Dili, türü ve içeriği düzenlendiği zamana ve yere göre farklılık göstermekle birlikte vakfiyelerin umumiyetle mukaddime, asıl metin ve hâtime kısımlarından oluştuğu görülmektedir. Besmele ile başlayan mukaddimede Allah’a hamd ve peygambere övgüden sonra, eğer vakıf hükümdar veya yüksek devlet erkânından biri tarafından tesis edilmişse vâkıfın adı ve unvanları uzun uzadıya zikredilerek dindarlığı ve hayrata düşkünlüğü methedilir. Ardından gelen asıl metinde vakfedilen arazi ve diğer gayri menkullerin mahiyeti ve sınırları açık bir şekilde belirtilir, vakfa tahsis edilen gelirler ve bunların işletilme biçimi izah edilir. Daha sonra vakfın yönetimi ve denetimi, bu işle görevli kimselere verilecek tahsisatın miktarı, bunların tayin ve azilleri anlatılır. Vakfiyenin hâtimesinde ilgili âyet ve hadisler yazılır; vakfiyeyi bozmaya veya vâkıf tarafından konulan şartları değiştirmeye teşebbüs edecek kimselere beddua edilir, metnin sonuna da şahitlerin adları kaydedilir. Hükümdar ve devlet adamlarının düzenlediği vakfiyelerde devrin pek çok tanınmış şahsiyetinin şahit olarak yazıldığı görülmektedir. Vakfiyeler ancak kadı tarafından tescil edilerek şer‘î sicile geçirildikten sonra hukukî geçerlilik kazanır. Umumiyetle vakfiyelerin arkasına yazılan bir menşurla vakfa tahsis edilen topraklardan muayyen haracın alınması ve diğer örfî vergilerin talep edilmemesi emredilir.
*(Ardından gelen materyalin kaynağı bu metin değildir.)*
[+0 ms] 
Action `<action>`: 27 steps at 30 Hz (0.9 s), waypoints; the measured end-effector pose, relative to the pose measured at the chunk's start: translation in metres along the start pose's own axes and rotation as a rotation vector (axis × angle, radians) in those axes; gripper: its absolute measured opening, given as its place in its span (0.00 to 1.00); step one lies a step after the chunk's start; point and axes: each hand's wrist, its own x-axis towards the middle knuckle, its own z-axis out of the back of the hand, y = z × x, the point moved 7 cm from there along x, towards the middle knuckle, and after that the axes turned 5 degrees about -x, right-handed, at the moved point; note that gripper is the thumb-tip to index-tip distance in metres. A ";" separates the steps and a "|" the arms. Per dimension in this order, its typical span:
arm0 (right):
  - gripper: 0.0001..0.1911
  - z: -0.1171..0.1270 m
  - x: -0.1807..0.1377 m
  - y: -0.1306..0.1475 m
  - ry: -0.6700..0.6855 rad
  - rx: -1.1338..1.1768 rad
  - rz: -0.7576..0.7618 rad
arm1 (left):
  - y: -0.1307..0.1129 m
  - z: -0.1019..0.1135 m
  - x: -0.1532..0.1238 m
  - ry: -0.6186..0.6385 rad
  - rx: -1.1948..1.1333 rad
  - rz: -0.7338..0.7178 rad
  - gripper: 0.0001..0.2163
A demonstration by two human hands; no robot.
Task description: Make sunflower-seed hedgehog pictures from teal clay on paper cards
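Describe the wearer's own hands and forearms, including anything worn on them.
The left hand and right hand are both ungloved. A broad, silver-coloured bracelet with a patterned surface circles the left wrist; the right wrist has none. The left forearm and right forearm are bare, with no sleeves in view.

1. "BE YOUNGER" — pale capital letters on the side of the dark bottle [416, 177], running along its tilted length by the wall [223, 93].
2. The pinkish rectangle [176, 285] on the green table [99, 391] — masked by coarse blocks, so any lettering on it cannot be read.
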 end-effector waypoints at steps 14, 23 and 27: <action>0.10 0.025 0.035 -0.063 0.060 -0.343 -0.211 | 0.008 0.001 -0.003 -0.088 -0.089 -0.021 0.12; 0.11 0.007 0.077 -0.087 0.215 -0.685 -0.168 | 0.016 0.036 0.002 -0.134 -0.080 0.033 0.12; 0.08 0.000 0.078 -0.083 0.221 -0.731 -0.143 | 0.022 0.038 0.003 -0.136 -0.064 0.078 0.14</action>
Vakıf müessesesinin Ortaçağ İslâm dünyasında son derece yaygın olmasına rağmen bu dönemden günümüze ulaşan vakfiye sayısı azdır. Bilinen ilk vakfiye kaydı Kudüs’te olup 290 (903) tarihini taşımaktadır. Vakfiyelerin XIII. yüzyıla kadar Arapça kaleme alındığı anlaşılmakta, Anadolu’da ilk defa XIII ve XIV. yüzyıllarda tanzim edilen bazı vakfiyelerde Arapça’nın yanında Moğolca, Farsça ve Türkçe’nin de kullanıldığı görülmektedir. İran coğrafyasında XIV. yüzyıl başlarından itibaren Arapça’nın yanı sıra Farsça vakfiyelere rastlanmaktadır. Vakfiyelerde XVI. yüzyıldan itibaren Osmanlı coğrafyasında Türkçe, İran coğrafyasında Farsça giderek yaygınlık kazanmıştır.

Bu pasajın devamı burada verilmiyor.